We had 02 on the woman and got her vitals. Her head was lolling onto her chest unless we held it up. She mumbled or slurred a few incoherencies if I pinched her shoulder to rouse her. I told her ex I was sorry--for him, for their kid, for her--and tried to patch some recent info together. It’s not his fault he fell for someone so fucked; it’s not his fault he moved on. He said she took the pills deliberately before getting in the cab so they’d take effect by the time she arrived. ‘To mess with you?’ I asked.

He shook his head. ‘Not even. To get to Abbott so she can get her infections treated.’ He explained that she had deep open wounds on both haunches, bed sores turned septic (with MRSA). Incredibly painful and hard to heal, these needed treatment but she couldn’t get it at the care facility. She had open sores on her ankles, too.
  ‘So, she OD’d to get into the hospital for some care?’
  ‘And a place to sleep. She can’t stay here. It’s unfair, too upsetting for our daughter.’
      I nodded. We kept her semi-conscious and breathing comfortably until medics arrived. MPD squad arrived and signed a psych hold for the medics (standard for someone self-harming, especially those incapacitated), earning her a three-day minimum stay on the psych ward.

I wished the guy and his kid well. We got in the rig and rolled slowly back to the station. The other two were unfamiliar with her and her story. I wanted to see a unicorn soar over a rainbow or something cuddly. Instead, I wrote up the reports directly, including potential exposure to MRSA. 

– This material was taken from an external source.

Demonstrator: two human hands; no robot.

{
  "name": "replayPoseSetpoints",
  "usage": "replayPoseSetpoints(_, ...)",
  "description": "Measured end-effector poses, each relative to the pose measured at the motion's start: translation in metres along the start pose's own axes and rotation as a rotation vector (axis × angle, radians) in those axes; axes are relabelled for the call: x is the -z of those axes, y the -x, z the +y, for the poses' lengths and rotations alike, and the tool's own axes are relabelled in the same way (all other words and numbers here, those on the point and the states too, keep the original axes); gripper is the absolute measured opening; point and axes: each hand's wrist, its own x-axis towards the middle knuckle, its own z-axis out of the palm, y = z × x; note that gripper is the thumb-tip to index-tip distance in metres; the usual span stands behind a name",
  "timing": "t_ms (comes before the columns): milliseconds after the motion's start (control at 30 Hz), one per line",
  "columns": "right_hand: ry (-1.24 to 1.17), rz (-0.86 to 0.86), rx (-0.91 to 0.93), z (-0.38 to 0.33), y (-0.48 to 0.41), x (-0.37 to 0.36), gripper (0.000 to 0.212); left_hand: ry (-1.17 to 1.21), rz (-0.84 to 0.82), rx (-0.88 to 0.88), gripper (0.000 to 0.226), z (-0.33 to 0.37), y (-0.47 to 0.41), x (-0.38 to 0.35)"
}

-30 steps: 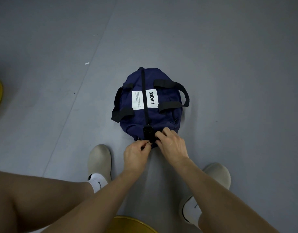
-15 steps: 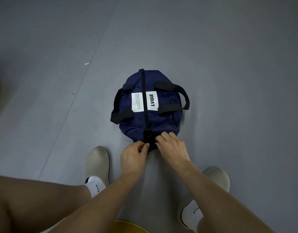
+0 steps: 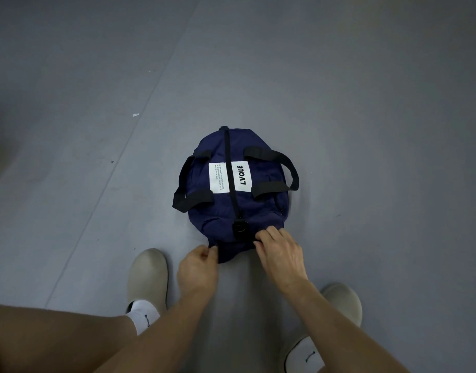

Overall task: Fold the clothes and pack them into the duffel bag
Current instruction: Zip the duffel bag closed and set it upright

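Since everything looks zipped up, I reckon packing's basically done. Left hand [image 3: 197, 270] pinches the near end of the navy LVQUE duffel bag [image 3: 258, 208] sitting on the grey floor [image 3: 97, 184], zipper pull [image 3: 239, 227] just beyond, and right hand [image 3: 281, 254] grips that same end. I'd tug both sides evenly.

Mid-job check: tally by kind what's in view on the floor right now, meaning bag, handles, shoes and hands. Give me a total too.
Navy duffel bag: 1
Black handles: 2
Beige shoes: 2
Hands: 2
Total: 7
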Motion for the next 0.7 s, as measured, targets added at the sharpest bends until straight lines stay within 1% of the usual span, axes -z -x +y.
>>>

Life isn’t fair. We get that. Many people make the best of horrible situations. Many others flail and thrash and dig themselves even deeper into the mire. And some are just fucked for fair. I doubt I’d have a sunny disposition if I’d lost my legs at 12 and suffered chronic bed sores. I might make different choices, but, from a position of health and relative wealth, I don’t have a fucking clue how I’d react to hard times.
Aaaannnnd, speaking of which, we responded about ninety minutes later to the lobby of Rainbow Foods, our regular grocery store. Dispatch stated it was a man complaining of a GI bleed and said he was uncooperative on the phone, possibly drunk.

Yes, yes he was. He was uncooperative. He was certainly drunk. A chronic alcoholic homeless Native, one we see making rounds from Franklin Ave. to Lake Street. He was slouched against the Coke machine in the lobby of Rainbow. He was grouchy and eyed me suspiciously. I get that frequently. He was on a different wave length and had no patience for my patient interview. The wispy hairs of his mustache were three times over the legal drunk limit; his breath nearly melted my badge. We bantered. I kept my balance steady, ready to defend a blow if his drunk temper surged. Mostly he gave me shit. Which was fine. He was a homeless alcoholic with nasty sores all over his body, a failing liver, skin disfigurement from Vitamin B deficiency (from alcohol abuse--either B or C). He was on his way to the ER, unless the cops put him in Detox first. I could entertain some abuse. After all, it’s what I get paid to do.